Lawyers from Minneapolis-based class action firm Robins, Kaplan Miller & Ciresi LLP reached out to Goldstone after the article was published, he said. Goldstone remained a vocal advocate of the settlement on his blog and Twitter account @WayTooHigh even after other named plaintiffs turned against the deal.
Goldstone said that he expects to be financially rewarded for his publicity efforts. Lawyers representing the plaintiffs have requested incentive payments worth $200,000 for each named plaintiff, according to a proposed order filed with the court. The lawyers are seeking about $750 million in fees and expenses from the settlement fund.
“Most certainly, this was my Erin Brockovich moment,” Goldstone said, comparing his pursuit of claims against the credit card firms to the work of the famous legal advocate played by Julia Roberts in an eponymous movie.

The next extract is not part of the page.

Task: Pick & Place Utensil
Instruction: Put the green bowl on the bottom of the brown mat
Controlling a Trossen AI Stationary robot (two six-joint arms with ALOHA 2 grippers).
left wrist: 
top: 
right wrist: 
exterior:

“I’ve been flying to Washington, to New York. It was very exciting to meet Judge Gleeson in his chambers,” he said. “It’s a very inspiring story how a single merchant can be at the table with the biggest people. It’s proof that the little guy can accomplish something very big.”
Lawyers for the plaintiffs and credit card firms have questioned the motives of the objectors. In August, lawyers for Visa said in a letter to the court that a lawyer representing many of the objectors, Jeffrey Shinder, has a conflict of interest because his firm, Constantine Cannon LLC, has also advised a competing startup payment network, the Merchant Customer Exchange.
Lawyers from plaintiffs’ firm Berger & Montague PC said in an August letter that the National Association of Convenience Stores, one of the earliest opponents of the settlement, and Shinder “orchestrated an extrajudicial publicity campaign against the settlement.”
At a hearing in November, a lawyer for the plaintiffs, Patrick Coughlin, said the opposition was “literally orchestrated by a small group” and referred to MCX, formed by merchants including Target and Wal-Mart.
Last week, Visa, MasterCard and the banks sued the convenience stores association, and other trade groups and retailers that were involved in litigation over the deal and rejected it, seeking declaration from a court that the fee practices weren’t illegal.
A group of 17 retailers led by Target filed their own lawsuit on May 23 in federal court in Manhattan seeking damages for the swipe fees.
“Plaintiffs have paid and continue to pay significantly higher costs to accept Visa-branded and MasterCard-branded credit and debit cards than they would if the banks issuing such cards competed for merchant acceptance,” the retailers said in their complaint.
The case is In re Payment Card Interchange Fee and Merchant Discount Antitrust Litigation, 05-md-01720, U.S. District Court, Eastern District of New York (Brooklyn).